### EXERCISE REQUIREMENTS:
Filter these entries down to lines holding "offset".

:: SOURCE MATERIAL

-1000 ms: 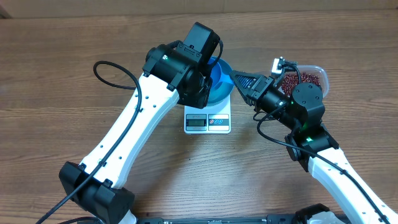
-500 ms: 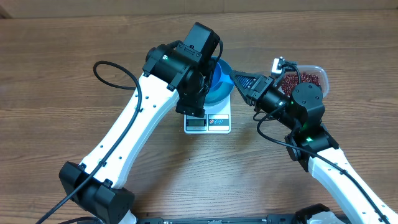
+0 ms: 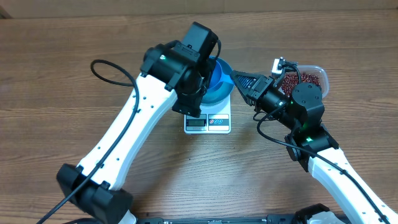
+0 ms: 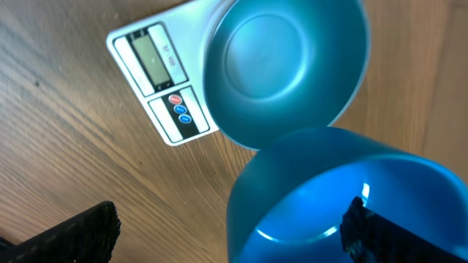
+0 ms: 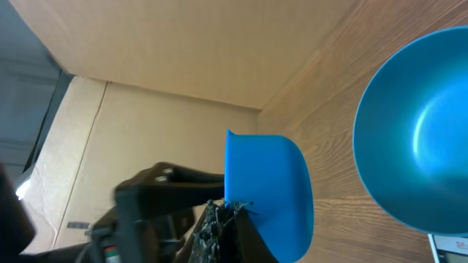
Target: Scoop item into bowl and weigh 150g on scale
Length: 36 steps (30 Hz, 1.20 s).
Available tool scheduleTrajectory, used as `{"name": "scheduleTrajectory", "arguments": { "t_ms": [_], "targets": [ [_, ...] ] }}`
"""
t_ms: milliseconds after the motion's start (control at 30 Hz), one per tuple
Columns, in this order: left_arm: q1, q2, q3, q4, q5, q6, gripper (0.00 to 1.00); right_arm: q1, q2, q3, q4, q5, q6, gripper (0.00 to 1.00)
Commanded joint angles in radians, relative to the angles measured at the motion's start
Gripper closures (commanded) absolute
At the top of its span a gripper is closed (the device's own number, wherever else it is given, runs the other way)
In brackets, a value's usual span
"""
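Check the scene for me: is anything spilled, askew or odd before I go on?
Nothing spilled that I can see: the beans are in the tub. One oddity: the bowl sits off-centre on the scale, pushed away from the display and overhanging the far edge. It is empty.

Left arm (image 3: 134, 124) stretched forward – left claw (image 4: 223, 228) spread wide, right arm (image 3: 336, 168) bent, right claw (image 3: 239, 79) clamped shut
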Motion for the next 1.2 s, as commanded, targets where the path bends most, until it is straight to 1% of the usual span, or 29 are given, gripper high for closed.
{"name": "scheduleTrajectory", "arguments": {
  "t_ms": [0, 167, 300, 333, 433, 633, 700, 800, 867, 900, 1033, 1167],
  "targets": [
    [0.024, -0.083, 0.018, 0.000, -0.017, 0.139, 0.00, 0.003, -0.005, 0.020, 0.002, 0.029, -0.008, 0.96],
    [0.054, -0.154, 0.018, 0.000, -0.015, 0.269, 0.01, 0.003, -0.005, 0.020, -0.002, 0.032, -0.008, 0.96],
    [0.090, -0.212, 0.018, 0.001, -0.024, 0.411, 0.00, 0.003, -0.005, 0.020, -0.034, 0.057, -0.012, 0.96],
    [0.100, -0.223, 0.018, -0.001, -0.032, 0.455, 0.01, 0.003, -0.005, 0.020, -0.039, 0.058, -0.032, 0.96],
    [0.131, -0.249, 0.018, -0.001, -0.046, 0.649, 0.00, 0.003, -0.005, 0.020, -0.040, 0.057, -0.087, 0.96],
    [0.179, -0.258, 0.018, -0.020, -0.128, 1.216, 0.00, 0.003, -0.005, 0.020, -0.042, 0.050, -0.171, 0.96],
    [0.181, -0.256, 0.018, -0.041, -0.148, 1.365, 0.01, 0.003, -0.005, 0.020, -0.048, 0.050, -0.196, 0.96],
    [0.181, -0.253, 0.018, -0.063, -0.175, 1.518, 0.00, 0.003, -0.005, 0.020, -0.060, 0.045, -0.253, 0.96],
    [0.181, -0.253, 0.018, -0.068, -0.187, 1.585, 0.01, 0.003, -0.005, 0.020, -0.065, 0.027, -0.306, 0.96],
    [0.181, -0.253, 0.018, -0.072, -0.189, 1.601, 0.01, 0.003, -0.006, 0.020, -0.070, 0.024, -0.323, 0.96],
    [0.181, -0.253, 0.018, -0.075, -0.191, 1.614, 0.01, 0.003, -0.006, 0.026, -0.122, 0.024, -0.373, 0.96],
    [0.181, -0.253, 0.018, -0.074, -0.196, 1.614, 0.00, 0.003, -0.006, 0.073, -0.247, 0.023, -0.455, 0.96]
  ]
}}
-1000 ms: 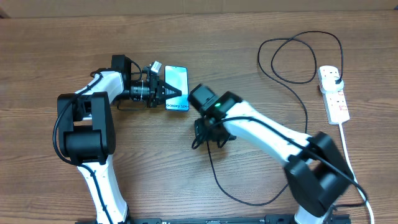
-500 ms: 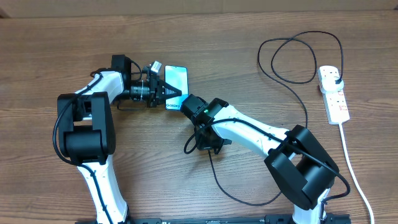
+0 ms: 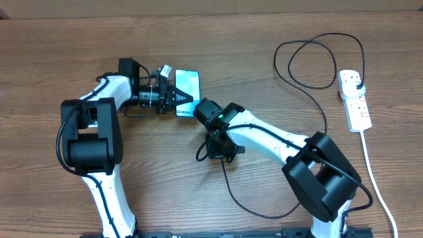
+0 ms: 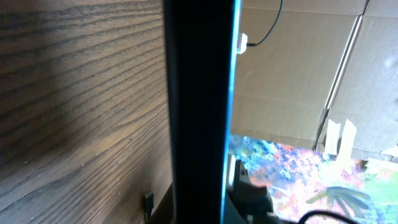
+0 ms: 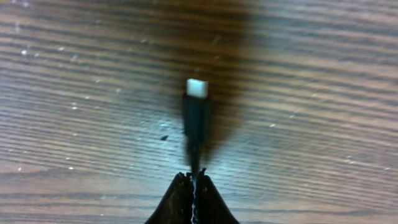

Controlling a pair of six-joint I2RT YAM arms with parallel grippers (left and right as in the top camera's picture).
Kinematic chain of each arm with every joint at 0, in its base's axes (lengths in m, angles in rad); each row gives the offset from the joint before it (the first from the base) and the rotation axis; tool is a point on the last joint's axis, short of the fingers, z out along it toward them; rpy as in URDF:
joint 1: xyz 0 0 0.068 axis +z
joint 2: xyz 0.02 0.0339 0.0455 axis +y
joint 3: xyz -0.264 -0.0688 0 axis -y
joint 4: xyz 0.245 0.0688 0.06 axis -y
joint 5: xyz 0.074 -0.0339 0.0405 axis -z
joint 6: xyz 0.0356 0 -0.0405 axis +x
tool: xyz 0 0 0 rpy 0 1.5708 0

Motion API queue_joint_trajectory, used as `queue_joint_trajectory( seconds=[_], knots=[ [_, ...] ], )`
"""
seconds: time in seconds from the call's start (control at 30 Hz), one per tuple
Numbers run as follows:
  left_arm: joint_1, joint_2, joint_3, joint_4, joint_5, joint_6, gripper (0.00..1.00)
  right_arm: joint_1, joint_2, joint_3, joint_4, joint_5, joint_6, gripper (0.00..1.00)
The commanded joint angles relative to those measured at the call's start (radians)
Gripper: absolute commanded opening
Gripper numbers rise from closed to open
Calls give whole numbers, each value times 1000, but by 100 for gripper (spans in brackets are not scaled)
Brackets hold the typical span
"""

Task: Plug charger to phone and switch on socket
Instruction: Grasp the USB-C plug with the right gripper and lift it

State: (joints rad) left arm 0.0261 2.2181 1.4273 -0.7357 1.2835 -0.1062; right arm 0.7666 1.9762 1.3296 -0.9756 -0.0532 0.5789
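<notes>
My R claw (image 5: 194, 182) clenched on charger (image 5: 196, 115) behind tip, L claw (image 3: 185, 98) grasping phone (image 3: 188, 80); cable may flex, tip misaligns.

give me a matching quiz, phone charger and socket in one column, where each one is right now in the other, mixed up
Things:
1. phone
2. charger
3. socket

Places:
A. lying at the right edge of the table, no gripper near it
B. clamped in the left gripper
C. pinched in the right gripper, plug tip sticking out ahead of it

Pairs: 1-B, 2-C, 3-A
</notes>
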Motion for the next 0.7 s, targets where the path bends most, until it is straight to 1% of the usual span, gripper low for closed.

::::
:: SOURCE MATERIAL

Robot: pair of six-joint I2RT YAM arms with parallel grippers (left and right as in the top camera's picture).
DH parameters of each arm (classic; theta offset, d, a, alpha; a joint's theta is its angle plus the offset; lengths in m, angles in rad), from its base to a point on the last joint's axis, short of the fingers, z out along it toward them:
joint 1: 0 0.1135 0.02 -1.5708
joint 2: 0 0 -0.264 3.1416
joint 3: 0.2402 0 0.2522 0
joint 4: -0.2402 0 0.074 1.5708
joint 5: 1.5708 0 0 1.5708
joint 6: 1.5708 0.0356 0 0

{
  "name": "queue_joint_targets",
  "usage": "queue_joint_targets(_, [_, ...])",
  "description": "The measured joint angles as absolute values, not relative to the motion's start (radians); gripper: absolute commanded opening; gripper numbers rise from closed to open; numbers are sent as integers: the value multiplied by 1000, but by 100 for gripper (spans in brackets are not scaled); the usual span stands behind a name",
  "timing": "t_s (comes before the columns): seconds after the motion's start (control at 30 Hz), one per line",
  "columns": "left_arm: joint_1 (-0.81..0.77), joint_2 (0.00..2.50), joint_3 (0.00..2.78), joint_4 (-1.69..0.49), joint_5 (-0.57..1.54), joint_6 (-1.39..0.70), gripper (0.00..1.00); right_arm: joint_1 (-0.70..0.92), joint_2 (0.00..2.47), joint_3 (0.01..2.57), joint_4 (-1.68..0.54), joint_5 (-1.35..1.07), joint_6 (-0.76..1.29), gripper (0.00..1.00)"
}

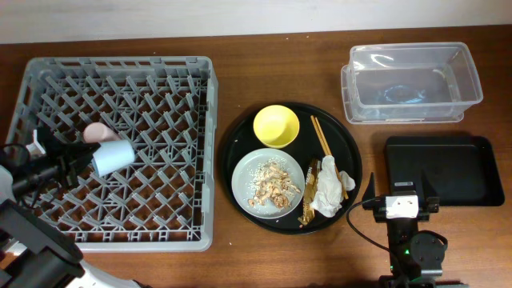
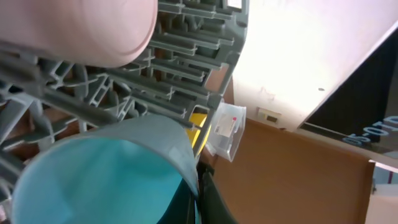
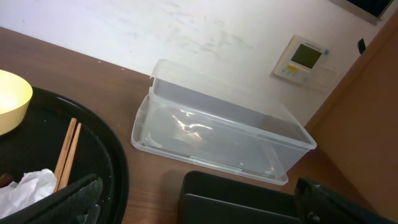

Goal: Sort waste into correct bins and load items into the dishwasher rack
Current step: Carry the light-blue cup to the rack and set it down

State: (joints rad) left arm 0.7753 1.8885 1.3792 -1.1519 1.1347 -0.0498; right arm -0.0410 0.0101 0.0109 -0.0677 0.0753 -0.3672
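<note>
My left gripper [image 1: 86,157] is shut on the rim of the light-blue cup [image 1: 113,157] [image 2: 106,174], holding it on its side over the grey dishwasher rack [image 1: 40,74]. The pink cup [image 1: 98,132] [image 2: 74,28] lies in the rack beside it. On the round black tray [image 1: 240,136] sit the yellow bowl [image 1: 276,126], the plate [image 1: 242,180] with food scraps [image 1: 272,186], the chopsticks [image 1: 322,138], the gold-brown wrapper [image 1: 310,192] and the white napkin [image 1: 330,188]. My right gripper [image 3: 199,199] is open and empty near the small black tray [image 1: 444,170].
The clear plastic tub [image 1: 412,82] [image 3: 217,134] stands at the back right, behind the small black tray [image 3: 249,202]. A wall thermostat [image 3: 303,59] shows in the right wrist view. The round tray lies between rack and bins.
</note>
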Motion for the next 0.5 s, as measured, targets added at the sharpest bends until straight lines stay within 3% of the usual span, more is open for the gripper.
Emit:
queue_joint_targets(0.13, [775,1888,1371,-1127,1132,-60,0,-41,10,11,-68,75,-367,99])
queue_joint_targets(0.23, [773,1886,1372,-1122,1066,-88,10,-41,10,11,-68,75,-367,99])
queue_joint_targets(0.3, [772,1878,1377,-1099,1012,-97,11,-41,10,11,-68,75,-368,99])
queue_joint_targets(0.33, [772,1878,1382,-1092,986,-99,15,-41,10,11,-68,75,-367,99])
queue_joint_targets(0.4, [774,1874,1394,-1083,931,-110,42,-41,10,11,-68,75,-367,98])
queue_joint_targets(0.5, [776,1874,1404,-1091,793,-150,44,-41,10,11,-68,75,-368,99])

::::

### EXPECTED OUTPUT:
Kinematic chain of each arm with every joint at 0, in its base's axes (lengths in m, angles in rad); each row gives the offset from the joint before it (the first from the base) and the rotation axis; tool is a point on the last joint's axis, short of the fingers, z out along it toward them; rpy as in URDF:
DH parameters of each arm (classic; theta offset, d, a, alpha; a joint's theta is its angle plus the offset; lengths in m, angles in rad), from its base to a point on the last joint's axis, short of the fingers, z out along it toward them:

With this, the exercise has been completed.